### DATA FOR REVIEW

****

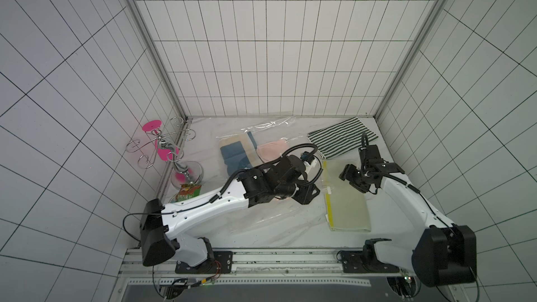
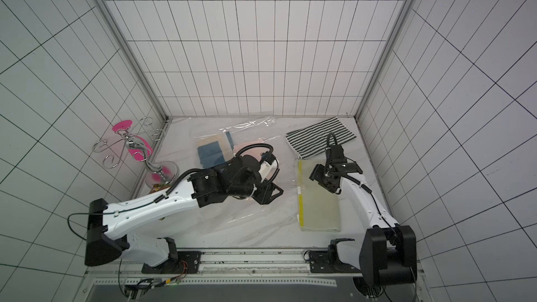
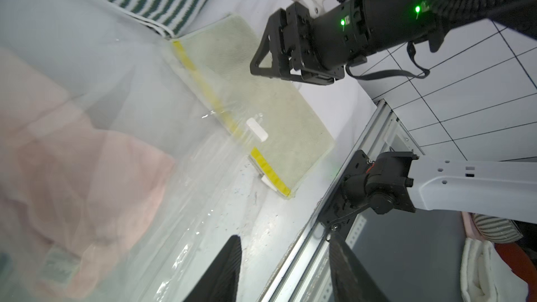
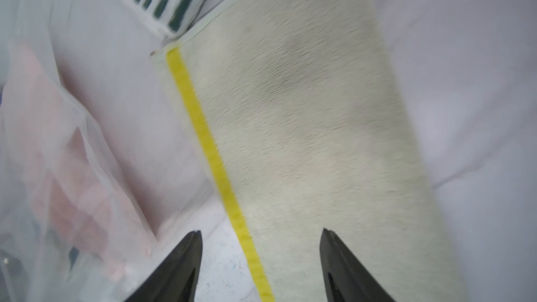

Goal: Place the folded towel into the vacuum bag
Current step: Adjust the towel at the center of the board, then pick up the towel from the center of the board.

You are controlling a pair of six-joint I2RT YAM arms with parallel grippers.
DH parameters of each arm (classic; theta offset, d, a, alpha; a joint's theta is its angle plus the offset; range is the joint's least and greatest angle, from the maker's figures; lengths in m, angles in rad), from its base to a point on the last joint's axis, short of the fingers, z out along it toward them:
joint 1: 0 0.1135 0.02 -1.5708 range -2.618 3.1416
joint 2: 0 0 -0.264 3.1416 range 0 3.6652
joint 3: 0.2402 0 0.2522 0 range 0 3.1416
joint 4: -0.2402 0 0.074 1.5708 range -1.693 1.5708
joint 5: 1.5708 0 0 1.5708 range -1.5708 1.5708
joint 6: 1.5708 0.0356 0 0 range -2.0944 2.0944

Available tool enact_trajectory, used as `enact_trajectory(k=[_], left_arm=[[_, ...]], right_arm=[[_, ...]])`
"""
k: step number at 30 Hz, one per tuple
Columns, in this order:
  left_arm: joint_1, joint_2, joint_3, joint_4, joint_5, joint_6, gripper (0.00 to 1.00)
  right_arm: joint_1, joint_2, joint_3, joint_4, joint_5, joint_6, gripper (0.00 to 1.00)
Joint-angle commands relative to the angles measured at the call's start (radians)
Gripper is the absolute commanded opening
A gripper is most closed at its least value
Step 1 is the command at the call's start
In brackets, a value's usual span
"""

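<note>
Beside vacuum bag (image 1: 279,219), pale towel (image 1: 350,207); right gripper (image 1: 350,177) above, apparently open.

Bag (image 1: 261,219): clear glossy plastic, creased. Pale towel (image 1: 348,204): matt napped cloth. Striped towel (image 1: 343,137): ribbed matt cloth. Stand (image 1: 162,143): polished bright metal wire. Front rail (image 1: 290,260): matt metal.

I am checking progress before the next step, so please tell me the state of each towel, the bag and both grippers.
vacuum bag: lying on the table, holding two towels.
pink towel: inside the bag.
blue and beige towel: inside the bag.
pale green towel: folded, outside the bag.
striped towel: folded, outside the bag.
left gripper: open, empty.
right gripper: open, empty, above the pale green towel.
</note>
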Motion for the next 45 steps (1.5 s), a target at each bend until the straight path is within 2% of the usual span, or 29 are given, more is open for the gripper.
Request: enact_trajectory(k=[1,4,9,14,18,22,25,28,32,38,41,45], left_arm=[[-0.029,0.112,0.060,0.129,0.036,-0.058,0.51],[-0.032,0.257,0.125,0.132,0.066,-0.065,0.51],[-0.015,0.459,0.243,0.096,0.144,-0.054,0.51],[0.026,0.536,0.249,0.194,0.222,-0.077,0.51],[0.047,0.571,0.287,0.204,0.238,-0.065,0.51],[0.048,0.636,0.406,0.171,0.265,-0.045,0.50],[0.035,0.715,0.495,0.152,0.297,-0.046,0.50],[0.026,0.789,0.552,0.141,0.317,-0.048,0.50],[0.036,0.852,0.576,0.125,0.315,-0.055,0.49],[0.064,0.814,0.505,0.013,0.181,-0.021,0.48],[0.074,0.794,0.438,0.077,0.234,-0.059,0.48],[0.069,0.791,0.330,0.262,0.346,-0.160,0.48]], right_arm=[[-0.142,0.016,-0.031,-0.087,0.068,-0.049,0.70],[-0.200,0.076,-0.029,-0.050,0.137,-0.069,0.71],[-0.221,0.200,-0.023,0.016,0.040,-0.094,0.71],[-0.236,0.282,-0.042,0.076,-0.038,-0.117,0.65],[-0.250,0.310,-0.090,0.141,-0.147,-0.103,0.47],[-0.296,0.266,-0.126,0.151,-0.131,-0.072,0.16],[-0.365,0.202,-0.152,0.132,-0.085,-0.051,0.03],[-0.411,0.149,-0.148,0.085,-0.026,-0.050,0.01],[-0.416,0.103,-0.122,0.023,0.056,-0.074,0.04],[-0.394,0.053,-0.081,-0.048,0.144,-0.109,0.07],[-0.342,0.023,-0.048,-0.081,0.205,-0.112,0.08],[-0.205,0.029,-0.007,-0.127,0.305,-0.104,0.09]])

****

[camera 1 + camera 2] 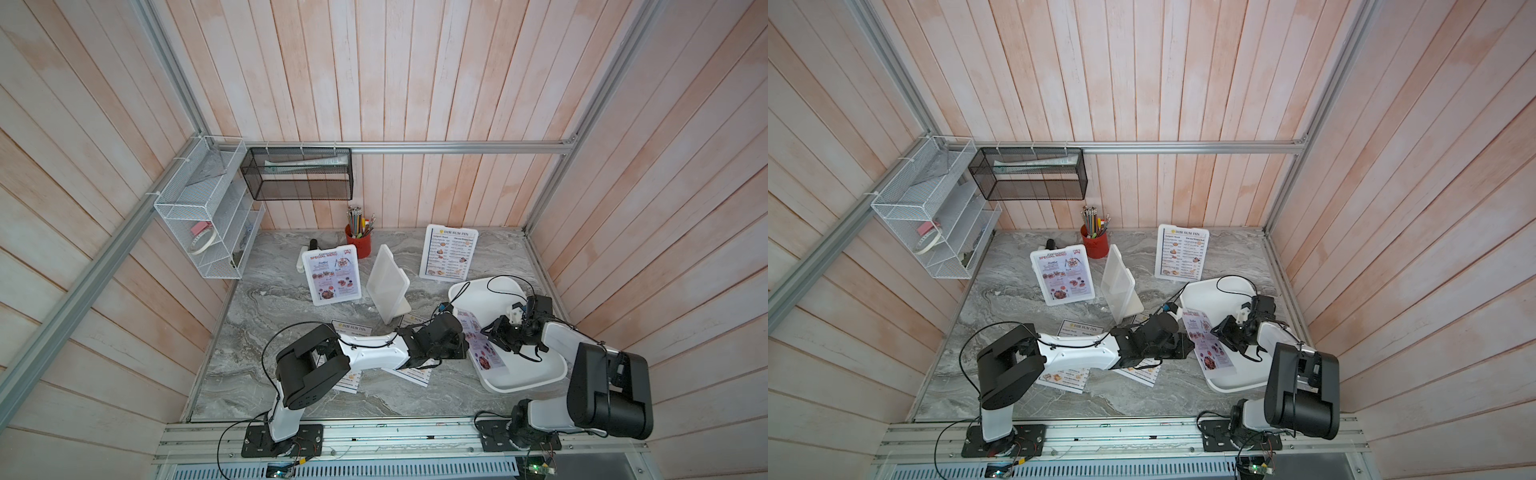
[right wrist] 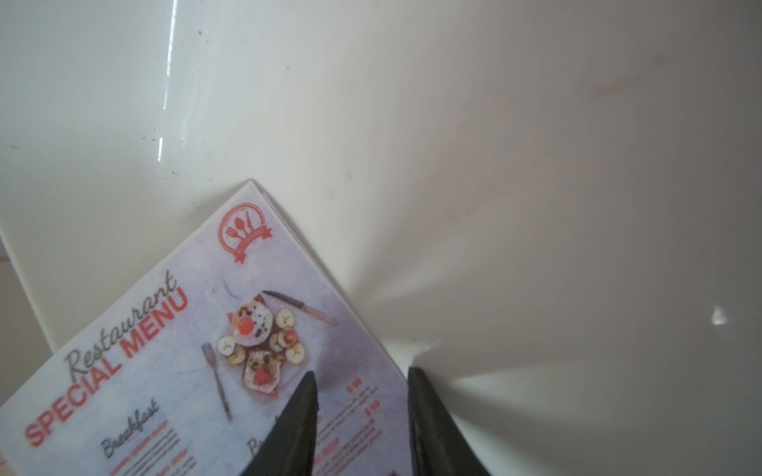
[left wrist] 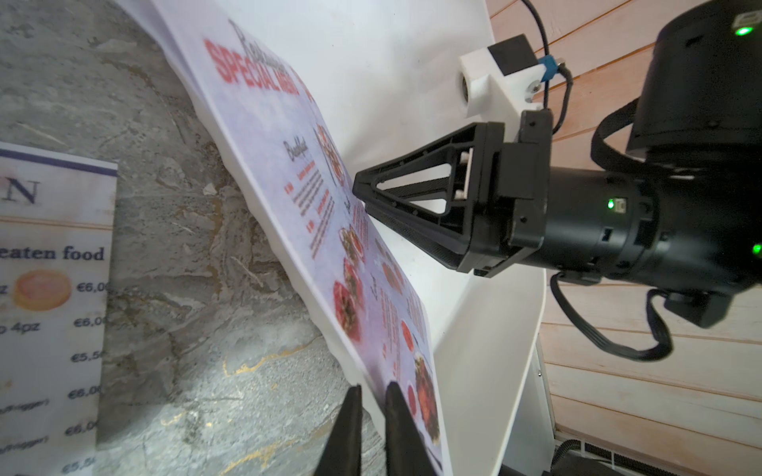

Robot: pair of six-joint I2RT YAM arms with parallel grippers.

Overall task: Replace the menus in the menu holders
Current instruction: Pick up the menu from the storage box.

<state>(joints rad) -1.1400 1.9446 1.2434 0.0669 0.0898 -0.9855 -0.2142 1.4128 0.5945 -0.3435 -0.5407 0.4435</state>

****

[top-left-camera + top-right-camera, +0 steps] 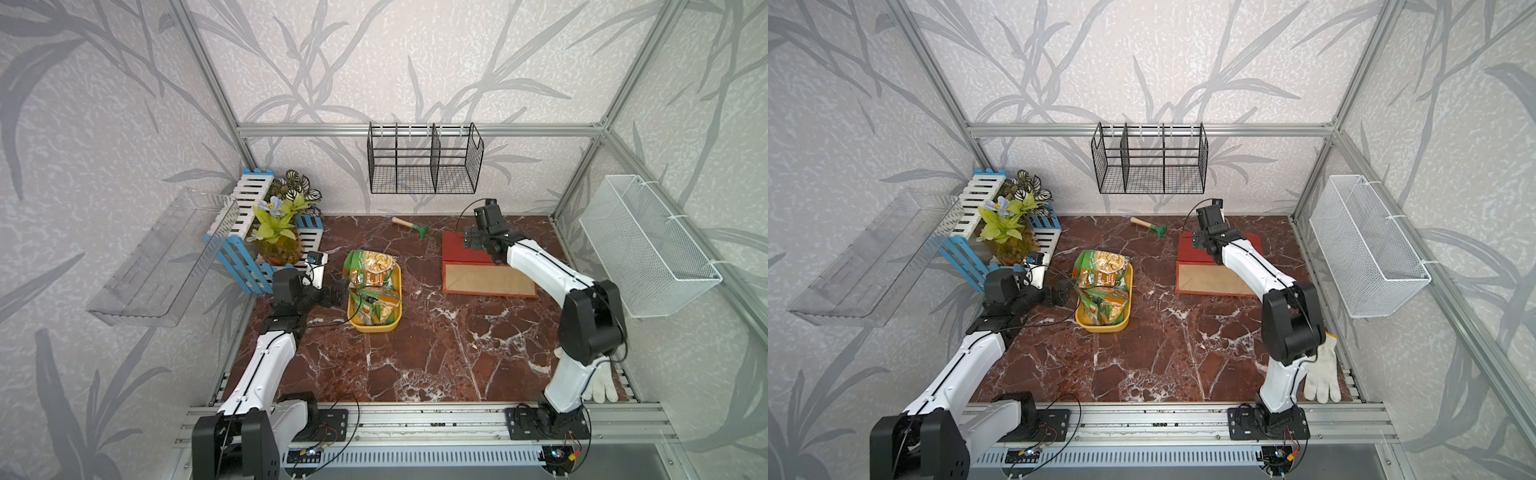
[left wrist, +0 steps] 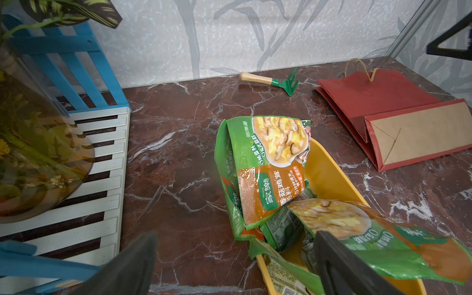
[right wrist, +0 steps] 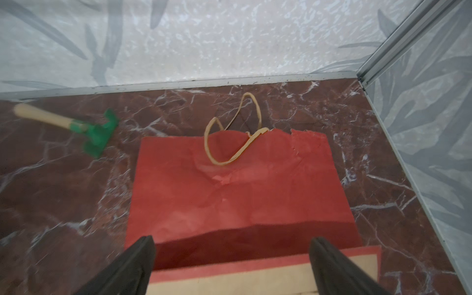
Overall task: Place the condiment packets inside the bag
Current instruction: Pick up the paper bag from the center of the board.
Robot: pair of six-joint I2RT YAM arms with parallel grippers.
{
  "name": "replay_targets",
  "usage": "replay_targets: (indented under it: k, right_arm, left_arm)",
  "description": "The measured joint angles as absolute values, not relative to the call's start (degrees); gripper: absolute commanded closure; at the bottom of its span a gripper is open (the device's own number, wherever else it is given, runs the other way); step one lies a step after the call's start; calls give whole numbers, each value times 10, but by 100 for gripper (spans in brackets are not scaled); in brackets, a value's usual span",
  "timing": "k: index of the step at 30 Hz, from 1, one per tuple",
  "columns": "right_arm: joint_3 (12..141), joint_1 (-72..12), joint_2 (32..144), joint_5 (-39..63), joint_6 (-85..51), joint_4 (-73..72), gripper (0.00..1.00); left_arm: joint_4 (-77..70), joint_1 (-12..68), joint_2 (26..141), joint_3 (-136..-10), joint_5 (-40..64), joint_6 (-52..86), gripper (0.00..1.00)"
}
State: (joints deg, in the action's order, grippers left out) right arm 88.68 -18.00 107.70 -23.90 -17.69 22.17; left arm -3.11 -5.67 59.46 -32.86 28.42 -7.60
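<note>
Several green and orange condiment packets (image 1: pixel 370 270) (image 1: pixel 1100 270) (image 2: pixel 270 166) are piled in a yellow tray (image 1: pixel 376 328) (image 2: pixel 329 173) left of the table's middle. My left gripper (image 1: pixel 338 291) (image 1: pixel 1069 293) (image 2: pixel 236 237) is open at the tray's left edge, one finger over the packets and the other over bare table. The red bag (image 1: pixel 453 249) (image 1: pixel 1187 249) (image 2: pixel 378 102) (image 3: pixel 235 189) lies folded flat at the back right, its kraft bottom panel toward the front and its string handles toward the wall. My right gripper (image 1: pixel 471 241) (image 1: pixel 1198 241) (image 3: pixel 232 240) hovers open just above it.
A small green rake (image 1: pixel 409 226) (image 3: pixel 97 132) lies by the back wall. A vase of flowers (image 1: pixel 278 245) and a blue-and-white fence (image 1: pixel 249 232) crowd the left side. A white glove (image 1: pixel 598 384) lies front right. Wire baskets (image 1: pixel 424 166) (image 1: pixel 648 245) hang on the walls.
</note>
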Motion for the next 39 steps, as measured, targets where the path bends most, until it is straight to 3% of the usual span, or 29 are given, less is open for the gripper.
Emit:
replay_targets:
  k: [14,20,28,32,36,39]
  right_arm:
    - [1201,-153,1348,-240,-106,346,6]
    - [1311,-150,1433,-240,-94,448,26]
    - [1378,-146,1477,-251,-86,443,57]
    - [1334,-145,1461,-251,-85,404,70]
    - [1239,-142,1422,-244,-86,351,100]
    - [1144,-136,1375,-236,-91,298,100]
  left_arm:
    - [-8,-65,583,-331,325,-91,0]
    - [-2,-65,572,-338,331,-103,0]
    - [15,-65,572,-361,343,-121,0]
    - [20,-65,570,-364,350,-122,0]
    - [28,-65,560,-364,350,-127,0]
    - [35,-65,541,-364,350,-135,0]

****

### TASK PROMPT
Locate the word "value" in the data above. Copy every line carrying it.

### ANSWER BOX
A gripper is most closed at its least value
In brackets, a value's usual span
  "description": "The measured joint angles as absolute values, not relative to the call's start (degrees); gripper: absolute commanded closure; at the bottom of its span a gripper is open (the device's own number, wherever else it is given, runs the other way); step one lies a step after the call's start; calls give whole numbers, each value times 10, but by 100 for gripper (spans in brackets are not scaled); in brackets, a value's usual span",

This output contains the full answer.